His pride at being selected for the Lions in 1997 for the tour of South Africa was evident from his autobiography, admitting it was a “great feeling” to get the call from Ian McGeechan.
“I bet there isn’t a player selected for a Lions tour who hasn’t puffed his chest out, or drawn himself up to his full height, or smiled quietly to himself, when that letter was delivered,” he said.
“It is just such a great feeling. When I was summoned in 1997 for the Tour of South Africa, not only was it my passport to go on that Tour, it was my membership to a very special club which will never leave me. And they have never left me.”
He also revealed his admiration for the Scottish coaching duo of McGeechan and Jim Telfer, crediting the pair for the Lions becoming only the third touring side to win a Test series in South Africa.
“What was not in question was that the success of the Lions on that Tour owed much to the relationship between Ian McGeechan, the diplomat and slightly quieter, more measured assassin, and Telfer, the occasionally less diplomatic general,” he said.
“In some ways, they were conformists, as in making sure the simple things were done correctly.

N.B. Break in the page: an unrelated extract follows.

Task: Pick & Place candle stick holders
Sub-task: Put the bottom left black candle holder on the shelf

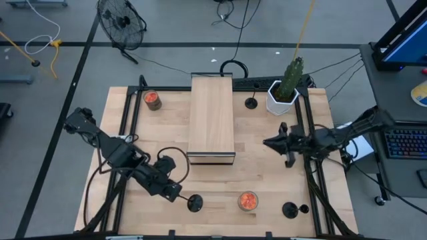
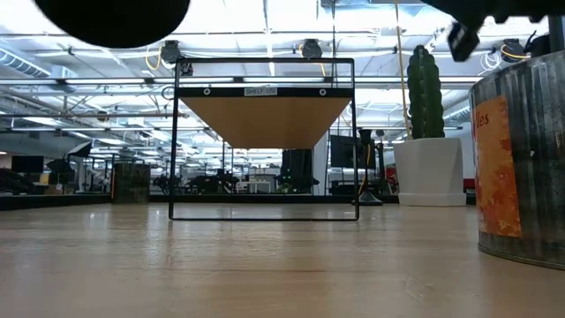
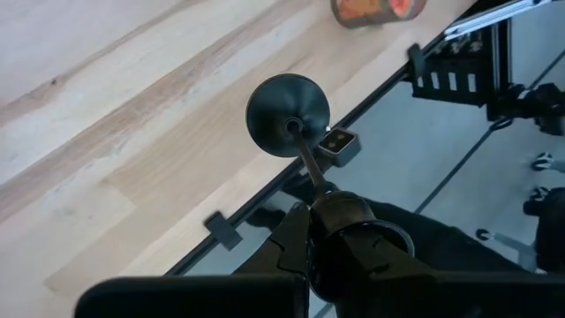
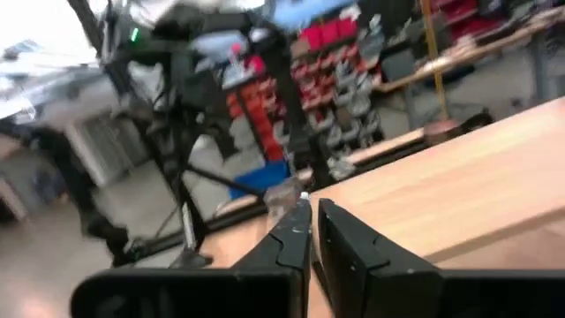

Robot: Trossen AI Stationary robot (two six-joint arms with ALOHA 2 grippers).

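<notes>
Clamped fingers (image 3: 305, 243) of your left gripper (image 1: 175, 192) pinch the thin stem of a black candle stick holder (image 3: 288, 115), whose round, dish-like base shows face-on in the left wrist view, matte and dark, with a small hub at its centre. From above, that holder sits at the near edge of the wooden table (image 1: 167, 133), just beyond the gripper's tip; whether the base touches the wood you cannot tell.

Just to its right along the same edge stands an orange-red glass cup (image 1: 248, 201), squat and round, its contents mottled orange. Farther right, near the front right corner, a second black holder (image 1: 289, 211) stands on its round base. A third black holder (image 1: 251, 103) stands at the far side, between the long pale wooden box (image 1: 211, 119) and the white pot with the green cactus (image 1: 282, 97). A second orange-red cup (image 1: 153, 100) sits near the far left corner, left of the box.

Your right gripper (image 1: 270, 142) hangs over the right half of the table, right of the box and near the cactus pot, its fingers (image 4: 296, 238) pressed together on nothing.

At table height, a silvery cup with an orange label (image 2: 521, 168) fills the right edge of the low view, with the cactus pot behind it.
</notes>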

But both of them had an eye for individualism, that off-the-cuff play someone would pull out the bag.
“And that entire Tour was full of moments of genius: Matt Dawson throwing the dummy overhead that sent the entire Cape the wrong way; Jeremy Guscott deciding ‘now is a good time to try a drop goal’ in the Second Test; John Bentley becoming a Ferrari whenever he was given 10 yards to run into.
“But McGeechan was superb in his ability to pick up on smaller details.”
Unfortunately for Weir, his Tour was ended before the Tests started after suffering a horrific knee injury as a result of foul play while playing against Mpumalanga Province.
The moment he was told his Tour was over is documented in a famous scene from Living with Lions, where he responds: “Ah well. We’ve had a good old time of it, eh?”
“The biggest sadness for me was that I was leaving behind a great bunch of boys, on a trip where I had loved every minute of the experience,” he said in his autobiography.
“Staying and playing, maybe making a Test team, would have been fantastic.”